**WORK REQUIRED:**
Transcribe the listing word for word.
_ _ _ _ _
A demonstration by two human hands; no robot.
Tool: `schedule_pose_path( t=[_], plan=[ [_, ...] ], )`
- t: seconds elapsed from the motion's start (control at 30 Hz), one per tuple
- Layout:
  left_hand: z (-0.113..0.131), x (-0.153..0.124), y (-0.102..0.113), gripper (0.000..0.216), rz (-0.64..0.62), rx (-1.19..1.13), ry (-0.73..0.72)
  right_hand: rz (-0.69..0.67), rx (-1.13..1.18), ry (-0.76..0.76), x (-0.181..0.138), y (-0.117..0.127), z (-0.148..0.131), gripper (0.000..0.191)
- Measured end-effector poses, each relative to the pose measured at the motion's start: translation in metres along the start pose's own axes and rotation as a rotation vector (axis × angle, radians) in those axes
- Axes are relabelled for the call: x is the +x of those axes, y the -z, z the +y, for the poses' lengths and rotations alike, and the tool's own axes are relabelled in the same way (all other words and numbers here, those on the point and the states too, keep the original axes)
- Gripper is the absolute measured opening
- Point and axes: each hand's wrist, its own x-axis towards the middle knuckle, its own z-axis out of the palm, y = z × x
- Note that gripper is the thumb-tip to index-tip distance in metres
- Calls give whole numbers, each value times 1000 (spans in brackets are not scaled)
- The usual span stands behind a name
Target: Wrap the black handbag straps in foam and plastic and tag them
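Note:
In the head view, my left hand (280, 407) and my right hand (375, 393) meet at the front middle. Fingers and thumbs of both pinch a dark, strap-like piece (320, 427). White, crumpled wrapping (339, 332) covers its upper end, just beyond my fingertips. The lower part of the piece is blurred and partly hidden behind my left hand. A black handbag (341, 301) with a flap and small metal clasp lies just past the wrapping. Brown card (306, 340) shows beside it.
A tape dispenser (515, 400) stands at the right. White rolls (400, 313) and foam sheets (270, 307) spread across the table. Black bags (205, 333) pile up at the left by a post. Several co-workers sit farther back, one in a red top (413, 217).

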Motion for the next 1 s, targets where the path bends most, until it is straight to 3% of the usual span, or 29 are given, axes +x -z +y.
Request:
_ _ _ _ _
**COMPLETED EXERCISE:**
A demonstration by two human hands; no robot.
Tool: `schedule_pose_path( t=[_], plan=[ [_, ...] ], )`
- t: seconds elapsed from the motion's start (control at 30 Hz), one per tuple
- Layout:
  left_hand: z (-0.113..0.131), x (-0.153..0.124), y (-0.102..0.113), gripper (0.000..0.216), rz (-0.64..0.62), rx (-1.19..1.13), ry (-0.73..0.72)
  right_hand: rz (-0.69..0.67), rx (-1.13..1.18), ry (-0.76..0.76), x (-0.181..0.138), y (-0.117..0.127), z (-0.148..0.131), gripper (0.000..0.191)
- Measured end-effector poses, each relative to the pose measured at the motion's start: translation in metres along the start pose's own axes and rotation as a rotation vector (axis × angle, radians) in those axes
- Axes are relabelled for the call: x is the +x of those axes, y the -z, z the +y, for the poses' lengths and rotations alike, and the tool's own axes are relabelled in the same way (all other words and numbers here, those on the point and the states too, keep the original axes)
- Gripper is the absolute measured opening
- Point and axes: each hand's wrist, its own x-axis towards the middle knuckle, its own z-axis out of the palm, y = z × x
- Note that gripper is the thumb-tip to index-tip distance in metres
- Calls give whole numbers, each value times 1000 (spans in brackets are not scaled)
- The usual span stands behind a name
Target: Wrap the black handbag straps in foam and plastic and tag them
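Note:
In the head view, my left hand (280, 407) and my right hand (375, 393) meet at the front middle. Fingers and thumbs of both pinch a dark, strap-like piece (320, 427). White, crumpled wrapping (339, 332) covers its upper end, just beyond my fingertips. The lower part of the piece is blurred and partly hidden behind my left hand. A black handbag (341, 301) with a flap and small metal clasp lies just past the wrapping. Brown card (306, 340) shows beside it.
A tape dispenser (515, 400) stands at the right. White rolls (400, 313) and foam sheets (270, 307) spread across the table. Black bags (205, 333) pile up at the left by a post. Several co-workers sit farther back, one in a red top (413, 217).
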
Motion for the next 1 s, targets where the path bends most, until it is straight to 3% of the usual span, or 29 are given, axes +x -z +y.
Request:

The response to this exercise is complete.